-- Required action --
Copy out the data below. Leave nothing out and alter nothing.

-- Data excerpt --
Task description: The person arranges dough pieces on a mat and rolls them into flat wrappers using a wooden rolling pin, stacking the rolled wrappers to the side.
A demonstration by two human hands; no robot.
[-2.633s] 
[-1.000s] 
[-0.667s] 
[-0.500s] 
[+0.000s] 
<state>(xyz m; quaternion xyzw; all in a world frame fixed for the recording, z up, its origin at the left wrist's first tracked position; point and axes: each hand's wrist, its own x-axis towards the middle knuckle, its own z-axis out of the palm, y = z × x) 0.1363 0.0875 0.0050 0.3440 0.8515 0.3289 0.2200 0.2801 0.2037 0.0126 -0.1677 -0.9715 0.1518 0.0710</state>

-- Exercise result --
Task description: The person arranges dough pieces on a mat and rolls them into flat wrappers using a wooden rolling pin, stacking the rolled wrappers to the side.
A demonstration by two human hands; no robot.
[-2.633s] 
[-1.000s] 
[-0.667s] 
[-0.500s] 
[+0.000s] 
<state>(xyz m; quaternion xyzw; all in a world frame fixed for the recording, z up, its origin at the left wrist's first tracked position; point and axes: each hand's wrist, its own x-axis towards the middle knuckle, its own z-axis out of the palm, y = z × x) 0.1363 0.0875 0.0050 0.3440 0.8515 0.3289 0.2200 0.2801 0.2037 0.0126 -0.1677 -0.9715 0.1518 0.0710</state>

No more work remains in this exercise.